Somebody from Oakmont asked why fans had to have all of their season-ticket money to the Steelers by May 2 when the lockout is ongoing and there is no guarantee of football in 2011. "We want to be prepared for a full season, and we want our fans to be prepared for a full season," Goodell said.

Are you thinking what I'm thinking?

What the heck?

I'm not sure why the fans can't get prepared for the season after the lockout is over and a new deal between the owners and players is in place. I do know what the owners really want -- the interest off the fans' hard-earned dollars.

I'm sure they need it to prepare for a full season.

Let me repeat: Please.

Goodell did add that there would be a league-wide reimbursement policy for fans in the event any games aren't played because of the lockout.

That's mighty generous of 'em, if you ask me.

Another man asked a follow-up question about the owners' goal to go from a four-game exhibition season and 16-game regular season to a two-game exhibition schedule and 18 regular-season games.
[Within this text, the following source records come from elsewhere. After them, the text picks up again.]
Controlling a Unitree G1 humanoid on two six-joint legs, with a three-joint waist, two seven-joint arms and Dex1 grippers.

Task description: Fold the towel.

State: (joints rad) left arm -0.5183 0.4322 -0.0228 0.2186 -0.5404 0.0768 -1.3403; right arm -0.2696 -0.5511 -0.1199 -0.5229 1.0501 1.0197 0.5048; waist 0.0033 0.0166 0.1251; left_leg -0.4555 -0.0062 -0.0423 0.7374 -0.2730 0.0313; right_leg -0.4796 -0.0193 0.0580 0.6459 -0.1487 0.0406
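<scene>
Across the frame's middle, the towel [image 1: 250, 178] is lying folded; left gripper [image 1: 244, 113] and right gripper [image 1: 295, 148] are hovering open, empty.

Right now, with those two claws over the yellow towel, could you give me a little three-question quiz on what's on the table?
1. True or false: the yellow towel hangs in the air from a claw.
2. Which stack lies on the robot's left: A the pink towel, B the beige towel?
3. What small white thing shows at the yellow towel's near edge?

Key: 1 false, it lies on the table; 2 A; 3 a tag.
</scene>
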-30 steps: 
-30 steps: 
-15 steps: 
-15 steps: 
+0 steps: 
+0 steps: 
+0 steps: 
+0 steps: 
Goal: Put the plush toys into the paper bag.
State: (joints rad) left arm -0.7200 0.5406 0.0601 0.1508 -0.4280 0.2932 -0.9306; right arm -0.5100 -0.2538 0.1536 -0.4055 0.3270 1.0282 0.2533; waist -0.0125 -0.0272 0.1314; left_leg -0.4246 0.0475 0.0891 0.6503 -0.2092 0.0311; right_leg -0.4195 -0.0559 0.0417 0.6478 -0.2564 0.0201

To paraphrase: If the owners believe most fans don't want to see four exhibition games at regular-season prices because they're not getting value for their money and if the players don't want an increase from 16 to 18 regular-season games because of their fear of more injuries, why not just keep the schedule the way it is and lower the prices for the exhibition games?

Goodell must have misunderstood the question, although it seemed fairly straightforward to me.

The commish never answered it,

"Clearly, we don't need four preseason games to do [player] evaluations," he said.

Again, are you with me?

What the heck?

Now tell me the truth.

Please, I need to hear the whole truth and nothing but the truth after spending 30 minutes of my life listening to Goodell.

Aren't you glad the owners have your back?
Ron Cook: rcook@post-gazette.com. Ron Cook can be heard on the "Vinnie and Cook" show weekdays from 10 a.m. to 2 p.m. on 93.7 The Fan. More articles by this author
First published on May 20, 2011 at 12:00 am

Read more: http://www.post-gazette.com/pg/11140/11 ... z1MxAZeVek (http://www.post-gazette.com/pg/11140/1147887-87-0.stm#ixzz1MxAZeVek)

05-21-2011, 08:10 AM
Lowering the price for preseason games is the only way to go. It is a crime that season ticket holders HAVE to pay for 4 exhibition games. Talk about greed. Maybe the fans needs to lock the NFL out (of our wallets and living rooms).

05-21-2011, 10:57 AM
Lowering the price for preseason games is the only way to go. It is a crime that season ticket holders HAVE to pay for 4 exhibition games. Talk about greed. Maybe the fans needs to lock the NFL out (of our wallets and living rooms).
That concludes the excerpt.